The Tribunal found that the stressors that Ms Di Carlo-Casablanca experienced at the school were more likely than not to have brought about a worsening of Ms Di Carlo-Casablanca’s condition. The Tribunal considered this to be an aggravation of her pre-existing condition. The Tribunal said that in this regard the relevant test is whether the employment made a significant contribution to the aggravation of the disease, it does not require that the employment contribution be the sole or the dominant cause of the aggravation. The Tribunal concluded that Ms Di Carlo-Casablanca had suffered an injury for the purposes of the SRC Act.
The Tribunal then went on to consider whether Ms Di Carlo-Casablanca’s claim was excluded due to the delay in her making her claim, pursuant to section 53 of the SRC Act. Ms Di Carlo-Casablanca argued at hearing that she did not have the mental capacity to lodge her claim any earlier due to her reduced mental functioning caused by her condition. The Tribunal did not accept Ms Di Carlo-Casablanca’s evidence and instead relied on medical opinions that impaired function is not invariably a feature of low body weight. Both doctors thought that in this case cognitive impairment due to weight loss was unlikely.

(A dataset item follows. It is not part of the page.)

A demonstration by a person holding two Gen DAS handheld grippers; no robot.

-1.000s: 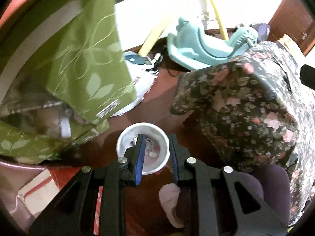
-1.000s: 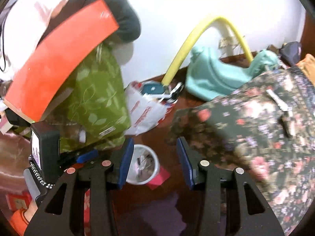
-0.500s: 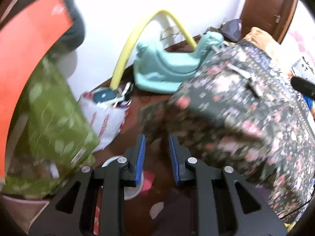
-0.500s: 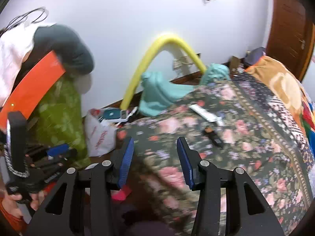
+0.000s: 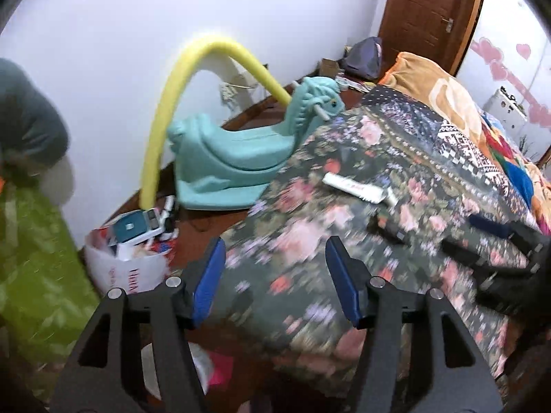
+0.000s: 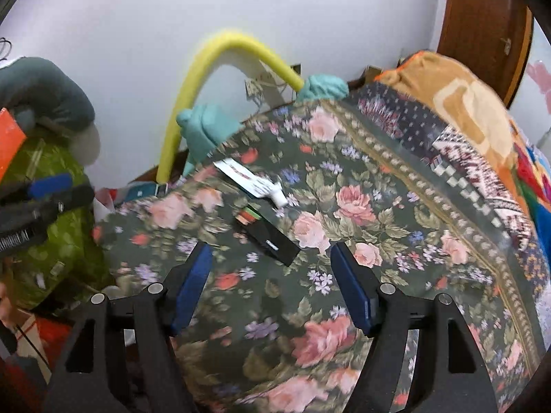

The Tribunal deemed the date of Ms Di Carlo-Casablanca’s injury to be mid-2007, which was when Ms Di Carlo-Casablanca made a request to reduce her working hours. The Tribunal said that the date of injury would have been no later than 2010 as this is when Ms Di Carlo-Casablanca first sought treatment. Accordingly, notice of injury was not provided until at least five years and most probably eight years after the date of injury. The Tribunal found that such delay had caused prejudice to Comcare and the passage of time had eroded the quality of the evidence. The Tribunal also found that Comcare was prejudiced by the failure of Ms Di Carlo-Casablanca to give earlier notice as Comcare was denied the opportunity to manage the emerging injury through medical treatment and/or rehabilitation.
The Tribunal concluded that Ms Di Carlo-Casablanca’s otherwise compensable injury was excluded by section 53 of the SRC Act.
It is a requirement under the SRC Act that employees give notice of injury as soon as practicable after they become aware of the injury. Failure to do so, may prevent employers from having the opportunity to adequately manage the injury and /or prevent it occurring at all. Lengthy delays in making a claim may also cause the quality of evidence to be eroded.